が・・・中央に不穏な行為の跡を発見・・・
ここを通るかね・・・
あぶねーあぶねー・・・
さて、窯詰めが終わったところです。
そしていよいよ、年に二度しか焚かない「還元焼成」の開始。
還元のメカニズムを理解してない方のために、ちょっと長めに説明させてもらいます。
えーと、いつもの焼き方は「酸化焼成」といって、電気の力で窯を熱し、酸素を窯内に十分に行き渡らせて、作品の焼き上がりを完全にコントロールします。
つまり、とても安定した焼き方なのです。
フラットな色に焼き上げたいクラフト系は、こちらが適してます。
一方で還元焼成は、バーナーを窯に突っ込んで、無理やりに炎で攻め焚きます。
窯の容積よりも大きな炎をブチ込むので、穴という穴から炎がこぼれ出てきます。
これはすなわち、窯内の酸素を使いきってる、って証。
すると、酸欠状態におちいった炎は、窯内の作品の土と釉薬から酸素を強奪しようとするのですね。
ここで、作品の色に変化が現れるわけです。
具体的に言うと、酸化とはすなわち、サビ色をつけることで、還元とは、金属からサビを抜く作業です。

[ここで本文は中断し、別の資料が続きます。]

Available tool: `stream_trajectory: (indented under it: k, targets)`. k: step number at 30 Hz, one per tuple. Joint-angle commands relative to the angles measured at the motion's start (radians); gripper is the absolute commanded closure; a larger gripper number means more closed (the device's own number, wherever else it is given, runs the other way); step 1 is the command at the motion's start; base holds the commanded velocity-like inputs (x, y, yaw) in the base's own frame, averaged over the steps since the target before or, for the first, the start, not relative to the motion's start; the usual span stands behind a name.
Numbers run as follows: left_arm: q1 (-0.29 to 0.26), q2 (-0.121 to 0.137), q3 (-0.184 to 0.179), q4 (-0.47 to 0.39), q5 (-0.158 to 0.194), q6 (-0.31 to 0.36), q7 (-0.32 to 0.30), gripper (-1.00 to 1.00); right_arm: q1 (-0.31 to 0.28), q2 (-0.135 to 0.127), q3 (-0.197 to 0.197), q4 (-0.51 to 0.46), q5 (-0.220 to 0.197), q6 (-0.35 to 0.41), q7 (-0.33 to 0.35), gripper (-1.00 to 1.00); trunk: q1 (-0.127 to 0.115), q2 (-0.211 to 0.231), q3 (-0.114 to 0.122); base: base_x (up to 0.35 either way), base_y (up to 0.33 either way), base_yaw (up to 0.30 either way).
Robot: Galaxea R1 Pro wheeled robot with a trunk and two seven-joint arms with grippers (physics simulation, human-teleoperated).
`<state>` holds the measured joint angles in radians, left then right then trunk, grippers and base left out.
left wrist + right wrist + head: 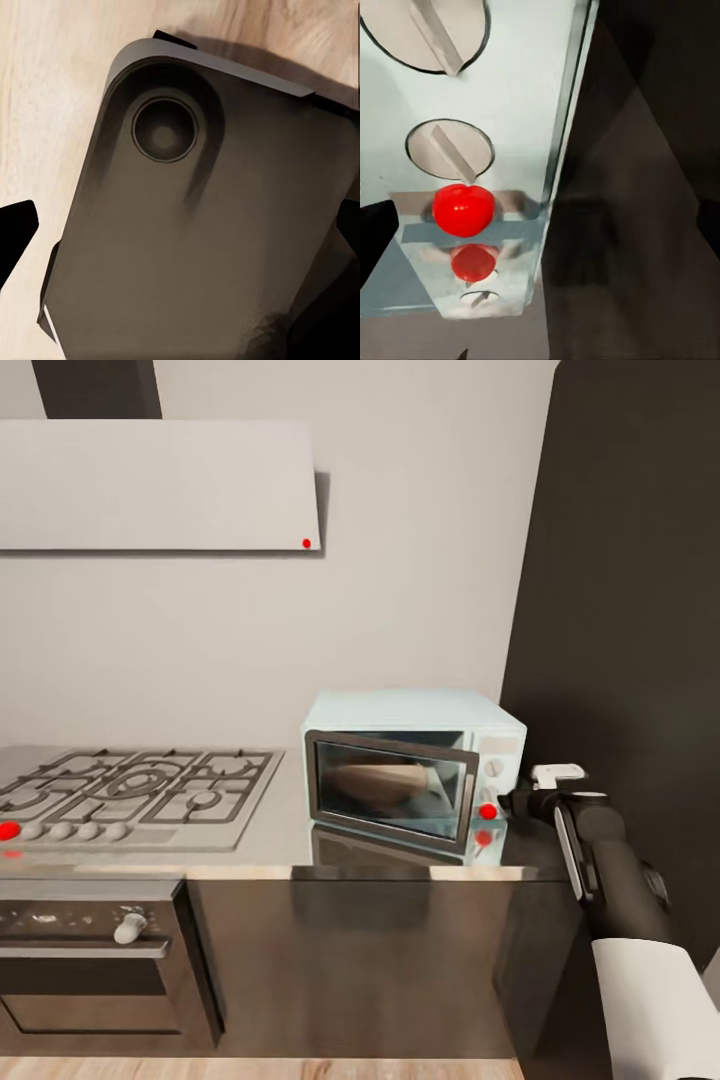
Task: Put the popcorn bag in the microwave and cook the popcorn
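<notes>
Right jaws (515, 800) beside microwave (415, 765) red light (463, 209), spread uncertain; door ajar; left jaws' state unclear.

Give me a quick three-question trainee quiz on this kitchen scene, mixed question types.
1. True or false: the pale mint-blue boxy microwave has its dark glass door wide open.
2. Multiple choice: the round red light sits A) above both white knobs, B) below them, C) between them.
3. Fill in: the right end effector is near the microwave's ____ panel.

Key: 1 false; 2 B; 3 control.
</notes>
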<state>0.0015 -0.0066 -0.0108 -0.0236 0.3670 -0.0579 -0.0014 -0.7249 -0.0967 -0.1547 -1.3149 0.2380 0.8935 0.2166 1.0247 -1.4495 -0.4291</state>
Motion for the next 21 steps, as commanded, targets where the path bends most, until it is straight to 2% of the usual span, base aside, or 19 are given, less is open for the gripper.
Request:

なので、鉄系の釉薬は酸化で赤サビの赤・黄、茶寄りになり、還元で研ぎ抜いた刀のような青寄りになります。
同じ理屈で銅系は、酸化で緑青(ろくしょう=銅サビ)のグリーン寄りに、還元で赤銅(しゃくどう)の赤寄りになります。
酸化は完全にコントロールされた焼き方なのでテストピース通りの色になりますが、還元では窯内の場所によって酸素量が偏るので、酔っぱらい度合いがあちこちで変わり、色の変化も千差万別。
というわけで還元は、どんな色に仕上がるかは炎のご機嫌次第、というギャンブル陶芸でもあります。
NHK連続ドラマの「スカーレット」でやってんのも、こんな作業ですよ。
知っとくと自慢できるかもしれません。